Ce texte est une traduction d’un article de CTV News.
Une enquête visant Jayme-Jo Crystal Brooks a été ouverte en 2024 après qu’un vétérinaire eut signalé ses inquiétudes concernant un chat en «état critique», selon un communiqué de l’organisme de protection des animaux.
Après que l’animal eut été euthanasié sans souffrance, la SPCA de la Colombie-Britannique a ordonné une autopsie qui «a révélé une exposition au fentanyl».
Une perquisition au domicile de Mme Brooks a permis de saisir deux autres chats, et des tests ont révélé que tous deux avaient été exposés à des drogues illicites, notamment de la cocaïne et de la méthamphétamine.
«Un chat a été adopté avec joie par une famille aimante ; cependant, l’autre souffrait malheureusement de graves problèmes de santé sous-jacents et a été euthanasié sans cruauté sur recommandation des vétérinaires», indique le communiqué de la SPCA de la Colombie-Britannique.
Mme Brooks a plaidé coupable à l’infraction criminelle d’avoir administré une drogue ou une substance toxique ou nocive à un animal domestique et a été condamnée à 12 mois de probation, à un suivi psychologique obligatoire et à 30 heures de travaux communautaires.
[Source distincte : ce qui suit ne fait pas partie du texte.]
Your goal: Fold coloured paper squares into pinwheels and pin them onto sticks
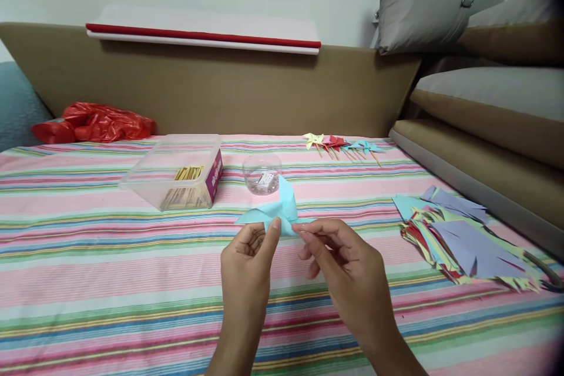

Elle s’est également vu interdire pendant cinq ans de posséder un animal ou un oiseau, ou de vivre sous le même toit qu’un animal ou un oiseau.
«Une condamnation en vertu du Code criminel envoie un message plus fort et reflète un niveau plus élevé de condamnation sociale et de responsabilité, et (est) généralement réservée aux cas les plus graves», souligne le communiqué.
«La condamnation de Mme Brooks pour cruauté est considérée comme une victoire, car elle établit un précédent contre les pratiques d’euthanasie à domicile qui infligent des souffrances inutiles», poursuit-il.